--- WORK TO COMPLETE ---
An exact copy of all the data is the required output.

--- DATA ---
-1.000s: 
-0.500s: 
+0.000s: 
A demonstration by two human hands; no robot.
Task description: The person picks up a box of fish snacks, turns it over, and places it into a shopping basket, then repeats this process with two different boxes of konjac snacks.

--- WRITTEN SOLUTION ---
-1.000s: 
-0.500s: 
+0.000s: 
A demonstration by two human hands; no robot.
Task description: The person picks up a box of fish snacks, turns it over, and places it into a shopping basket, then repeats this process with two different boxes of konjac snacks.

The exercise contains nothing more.